→ **What to do**:
Once you find the line containing "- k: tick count", output it and every line after it to the end of the records, exactly.

[Stored items]

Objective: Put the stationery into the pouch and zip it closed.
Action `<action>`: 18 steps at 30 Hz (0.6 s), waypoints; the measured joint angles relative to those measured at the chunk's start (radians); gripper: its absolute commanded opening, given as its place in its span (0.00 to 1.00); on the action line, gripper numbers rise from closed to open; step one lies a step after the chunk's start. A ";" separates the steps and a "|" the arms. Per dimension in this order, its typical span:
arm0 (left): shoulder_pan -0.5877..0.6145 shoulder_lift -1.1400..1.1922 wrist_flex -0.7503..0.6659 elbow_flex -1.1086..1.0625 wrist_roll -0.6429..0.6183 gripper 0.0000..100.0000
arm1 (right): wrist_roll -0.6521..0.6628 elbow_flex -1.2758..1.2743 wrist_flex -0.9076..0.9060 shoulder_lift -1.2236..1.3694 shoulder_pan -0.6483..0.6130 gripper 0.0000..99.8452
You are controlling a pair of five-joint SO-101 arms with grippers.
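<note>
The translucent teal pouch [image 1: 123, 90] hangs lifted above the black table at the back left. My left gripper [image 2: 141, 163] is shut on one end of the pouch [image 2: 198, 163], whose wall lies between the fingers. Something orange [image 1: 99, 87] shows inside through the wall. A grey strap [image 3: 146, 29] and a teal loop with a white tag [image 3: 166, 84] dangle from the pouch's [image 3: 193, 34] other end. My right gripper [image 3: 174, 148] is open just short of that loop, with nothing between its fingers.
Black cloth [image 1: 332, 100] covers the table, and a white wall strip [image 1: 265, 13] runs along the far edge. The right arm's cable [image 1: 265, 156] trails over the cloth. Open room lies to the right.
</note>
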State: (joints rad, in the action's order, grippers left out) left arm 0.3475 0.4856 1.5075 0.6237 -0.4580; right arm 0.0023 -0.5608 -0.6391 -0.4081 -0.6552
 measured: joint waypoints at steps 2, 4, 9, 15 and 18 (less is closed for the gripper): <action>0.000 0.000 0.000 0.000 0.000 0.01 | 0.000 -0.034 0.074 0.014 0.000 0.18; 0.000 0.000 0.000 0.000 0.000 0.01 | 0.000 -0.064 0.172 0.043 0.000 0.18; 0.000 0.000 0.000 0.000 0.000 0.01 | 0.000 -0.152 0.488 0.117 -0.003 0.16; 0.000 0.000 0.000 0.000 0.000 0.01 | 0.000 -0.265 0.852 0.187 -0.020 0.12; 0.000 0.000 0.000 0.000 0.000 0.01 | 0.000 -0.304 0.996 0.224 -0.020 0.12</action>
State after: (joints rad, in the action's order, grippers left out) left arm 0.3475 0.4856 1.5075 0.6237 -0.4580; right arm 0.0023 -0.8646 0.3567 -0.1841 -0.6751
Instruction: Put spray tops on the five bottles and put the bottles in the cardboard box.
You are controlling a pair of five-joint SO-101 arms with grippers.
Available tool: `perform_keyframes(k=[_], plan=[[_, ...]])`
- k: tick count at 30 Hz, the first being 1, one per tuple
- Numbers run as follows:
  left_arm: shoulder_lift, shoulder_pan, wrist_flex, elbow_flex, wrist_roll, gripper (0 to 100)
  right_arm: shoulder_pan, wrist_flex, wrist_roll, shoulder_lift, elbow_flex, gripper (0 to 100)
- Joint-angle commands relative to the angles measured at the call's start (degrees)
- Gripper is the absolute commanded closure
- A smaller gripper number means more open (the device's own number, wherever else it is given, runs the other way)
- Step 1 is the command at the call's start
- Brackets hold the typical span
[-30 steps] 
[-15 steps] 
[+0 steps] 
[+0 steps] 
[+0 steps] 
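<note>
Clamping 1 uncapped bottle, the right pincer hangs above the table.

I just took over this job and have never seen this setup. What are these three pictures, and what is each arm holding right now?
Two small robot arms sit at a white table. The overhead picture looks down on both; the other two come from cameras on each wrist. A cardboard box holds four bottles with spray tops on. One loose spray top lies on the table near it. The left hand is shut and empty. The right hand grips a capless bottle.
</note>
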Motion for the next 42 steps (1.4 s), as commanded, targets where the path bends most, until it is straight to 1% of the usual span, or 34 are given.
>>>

→ **Task response**:
- k: tick count at 30 Hz, the first being 1, one per tuple
- Numbers run as follows:
  left_arm: shoulder_lift, shoulder_pan, wrist_flex, elbow_flex, wrist_roll, gripper (0 to 100)
  right_arm: shoulder_pan, wrist_flex, wrist_roll, shoulder_lift, elbow_flex, gripper (0 to 100)
- Joint-angle commands relative to the angles measured at the call's start (degrees)
- Gripper is the absolute commanded closure
- A smaller gripper number means more open (the device's own number, wherever else it is given, runs the other way)
- Step 1 is the command at the call's start
- Brackets hold the typical span
[-30 steps] 
[-15 steps] 
[+0 steps] 
[+0 steps] 
[+0 steps] 
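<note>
Clamping 1 uncapped bottle, the right pincer hangs above the table.

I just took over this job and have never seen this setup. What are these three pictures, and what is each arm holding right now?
Two small robot arms sit at a white table. The overhead picture looks down on both; the other two come from cameras on each wrist. A cardboard box holds four bottles with spray tops on. One loose spray top lies on the table near it. The left hand is shut and empty. The right hand grips a capless bottle.
</note>
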Motion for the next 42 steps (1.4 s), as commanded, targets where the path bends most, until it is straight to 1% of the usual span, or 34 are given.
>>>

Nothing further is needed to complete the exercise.